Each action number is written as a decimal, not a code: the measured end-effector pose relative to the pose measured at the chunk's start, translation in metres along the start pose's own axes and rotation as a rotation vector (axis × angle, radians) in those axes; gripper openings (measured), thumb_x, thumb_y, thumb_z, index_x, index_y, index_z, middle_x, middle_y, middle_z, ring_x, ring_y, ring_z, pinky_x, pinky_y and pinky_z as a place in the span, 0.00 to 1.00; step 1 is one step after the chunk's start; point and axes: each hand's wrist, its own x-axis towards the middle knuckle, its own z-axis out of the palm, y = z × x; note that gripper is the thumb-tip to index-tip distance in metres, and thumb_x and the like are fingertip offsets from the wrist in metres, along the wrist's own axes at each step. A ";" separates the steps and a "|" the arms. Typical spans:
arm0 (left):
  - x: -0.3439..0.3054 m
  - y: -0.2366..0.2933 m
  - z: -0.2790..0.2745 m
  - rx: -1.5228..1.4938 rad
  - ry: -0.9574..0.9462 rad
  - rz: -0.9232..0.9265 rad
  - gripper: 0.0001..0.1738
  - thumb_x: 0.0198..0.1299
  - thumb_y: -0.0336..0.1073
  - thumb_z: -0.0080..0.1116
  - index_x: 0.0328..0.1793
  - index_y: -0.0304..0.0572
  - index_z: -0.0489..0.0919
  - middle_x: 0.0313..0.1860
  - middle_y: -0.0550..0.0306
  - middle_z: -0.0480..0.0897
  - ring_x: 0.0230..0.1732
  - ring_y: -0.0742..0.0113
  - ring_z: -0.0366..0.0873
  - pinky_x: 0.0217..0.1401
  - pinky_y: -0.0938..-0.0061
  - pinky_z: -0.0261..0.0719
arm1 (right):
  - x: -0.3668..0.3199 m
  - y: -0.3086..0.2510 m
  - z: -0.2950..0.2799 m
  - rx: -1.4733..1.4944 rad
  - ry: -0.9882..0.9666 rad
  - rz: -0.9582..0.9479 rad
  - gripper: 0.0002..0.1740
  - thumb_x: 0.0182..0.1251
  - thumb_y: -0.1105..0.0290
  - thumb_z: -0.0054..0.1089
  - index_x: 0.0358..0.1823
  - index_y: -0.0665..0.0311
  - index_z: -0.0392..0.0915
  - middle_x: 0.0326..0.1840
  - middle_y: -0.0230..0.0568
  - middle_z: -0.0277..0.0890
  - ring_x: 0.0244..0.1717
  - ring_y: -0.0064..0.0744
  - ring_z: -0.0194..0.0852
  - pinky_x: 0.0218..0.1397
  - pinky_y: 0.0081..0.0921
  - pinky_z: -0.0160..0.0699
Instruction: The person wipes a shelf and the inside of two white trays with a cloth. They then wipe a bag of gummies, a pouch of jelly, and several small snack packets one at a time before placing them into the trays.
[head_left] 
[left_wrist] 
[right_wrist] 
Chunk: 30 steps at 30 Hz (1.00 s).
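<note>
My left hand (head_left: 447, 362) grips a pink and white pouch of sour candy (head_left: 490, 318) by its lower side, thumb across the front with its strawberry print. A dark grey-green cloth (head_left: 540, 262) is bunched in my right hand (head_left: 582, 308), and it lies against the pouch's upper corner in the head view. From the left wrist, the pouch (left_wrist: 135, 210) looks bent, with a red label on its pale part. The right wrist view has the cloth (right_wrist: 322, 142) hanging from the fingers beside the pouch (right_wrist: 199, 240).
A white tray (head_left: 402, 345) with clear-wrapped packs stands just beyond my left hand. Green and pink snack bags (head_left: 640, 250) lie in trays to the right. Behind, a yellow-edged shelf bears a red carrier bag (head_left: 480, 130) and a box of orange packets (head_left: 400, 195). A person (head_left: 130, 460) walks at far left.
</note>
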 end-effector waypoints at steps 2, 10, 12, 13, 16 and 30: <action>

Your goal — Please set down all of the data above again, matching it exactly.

Your response —
Each action number is written as a decimal, not a code: the measured end-effector pose relative to the pose measured at the chunk's start, translation in metres along the start pose's own axes and rotation as a rotation vector (axis × angle, radians) in those axes; gripper openings (measured), thumb_x, thumb_y, thumb_z, index_x, index_y, index_z, middle_x, middle_y, middle_z, ring_x, ring_y, ring_z, pinky_x, pinky_y and pinky_z as a place in the span, 0.00 to 1.00; step 1 is one step after the chunk's start; point and axes: each hand's wrist, its own x-axis towards the middle knuckle, its own z-axis out of the palm, y = z × x; note that gripper is the thumb-tip to index-tip distance in metres, and thumb_x and the like are fingertip offsets from the wrist in metres, along the wrist's own axes at each step. A ";" separates the steps and a "|" the arms. Typical spans:
arm0 (left):
  - x: -0.3439..0.3054 m
  - y: -0.2366..0.2933 m
  - z: -0.2790..0.2745 m
  - rx: -1.5228..1.4938 rad
  - ry: -0.9574..0.9462 rad
  - rz: -0.9232..0.9265 rad
  - gripper: 0.0001..0.1738
  - thumb_x: 0.0198..0.1299
  - thumb_y: -0.0336..0.1073
  - thumb_z: -0.0080..0.1116
  - index_x: 0.0328..0.1793
  - index_y: -0.0304..0.0572
  - index_z: -0.0489..0.0919
  - middle_x: 0.0313..0.1860
  - middle_y: -0.0550..0.0306
  - middle_z: -0.0480..0.0897
  - ring_x: 0.0230..0.1732
  - ring_y: -0.0742..0.0113
  - ring_z: -0.0366..0.0873
  - pinky_x: 0.0217..0.1401
  - pinky_y: -0.0938..-0.0061
  - pinky_z: -0.0261..0.0719
arm1 (right):
  - x: -0.3668..0.3199 m
  - y: -0.3086..0.2510 m
  - z: -0.2950..0.2799 m
  - rx: -1.4733..1.4944 rad
  - ry: -0.9882..0.9666 rad
  - rz: -0.9582..0.9479 rad
  - gripper: 0.0002..0.1740
  - thumb_x: 0.0182..0.1251
  - thumb_y: -0.1105..0.0290
  - thumb_z: -0.0054..0.1089
  - index_x: 0.0358..0.1823
  - index_y: -0.0665..0.0311
  - index_z: -0.0392..0.0915
  - middle_x: 0.0326..0.1840
  - middle_y: -0.0230..0.0568
  - middle_z: -0.0277..0.0890
  - ring_x: 0.0244..0.1717
  - ring_y: -0.0064..0.0744
  - ring_z: -0.0194..0.0852
  - pinky_x: 0.0218..0.1397
  - pinky_y: 0.0081..0.0921
  - pinky_z: -0.0160..0.0699
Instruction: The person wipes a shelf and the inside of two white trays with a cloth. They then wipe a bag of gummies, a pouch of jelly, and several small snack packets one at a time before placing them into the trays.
[head_left] 
[left_wrist] 
[right_wrist] 
Chunk: 30 steps at 30 Hz (1.00 s).
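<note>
My left hand (head_left: 447, 362) grips a pink and white pouch of sour candy (head_left: 490, 318) by its lower side, thumb across the front with its strawberry print. A dark grey-green cloth (head_left: 540, 262) is bunched in my right hand (head_left: 582, 308), and it lies against the pouch's upper corner in the head view. From the left wrist, the pouch (left_wrist: 135, 210) looks bent, with a red label on its pale part. The right wrist view has the cloth (right_wrist: 322, 142) hanging from the fingers beside the pouch (right_wrist: 199, 240).
A white tray (head_left: 402, 345) with clear-wrapped packs stands just beyond my left hand. Green and pink snack bags (head_left: 640, 250) lie in trays to the right. Behind, a yellow-edged shelf bears a red carrier bag (head_left: 480, 130) and a box of orange packets (head_left: 400, 195). A person (head_left: 130, 460) walks at far left.
</note>
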 end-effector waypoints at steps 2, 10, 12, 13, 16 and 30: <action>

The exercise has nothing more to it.